◆ **About this task**
As the answer, give a copy of each line below that includes the word "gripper".

◆ **Information provided**
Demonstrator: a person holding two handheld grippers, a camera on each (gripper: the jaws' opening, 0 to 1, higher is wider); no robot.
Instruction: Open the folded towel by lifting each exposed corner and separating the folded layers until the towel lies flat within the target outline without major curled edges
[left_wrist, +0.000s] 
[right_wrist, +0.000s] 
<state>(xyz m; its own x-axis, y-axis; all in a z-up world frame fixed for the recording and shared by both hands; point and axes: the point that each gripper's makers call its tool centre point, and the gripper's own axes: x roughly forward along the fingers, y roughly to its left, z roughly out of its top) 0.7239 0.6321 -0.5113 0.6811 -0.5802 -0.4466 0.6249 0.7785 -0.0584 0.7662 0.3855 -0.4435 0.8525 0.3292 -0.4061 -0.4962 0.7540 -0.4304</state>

◆ **Response below**
Demonstrator: a person holding two handheld grippers, a camera on each (gripper: the jaws' opening, 0 to 1, higher is wider); no robot.
<state>(xyz m; its own x-axis, y-axis; all in a z-up world frame fixed for the recording and shared by both hands; point and axes: the point that each gripper's makers call its tool centre point, and the gripper's own axes: x roughly forward along the fingers, y roughly to its left, z roughly out of its top) 0.7239 0.6321 -0.5113 0.6811 -0.5802 -0.4466 0.6249 0.7785 -0.0584 0.7662 0.3855 -0.4435 0.8525 0.3292 -0.4061 -0.4962 0.7540 -0.4304</state>

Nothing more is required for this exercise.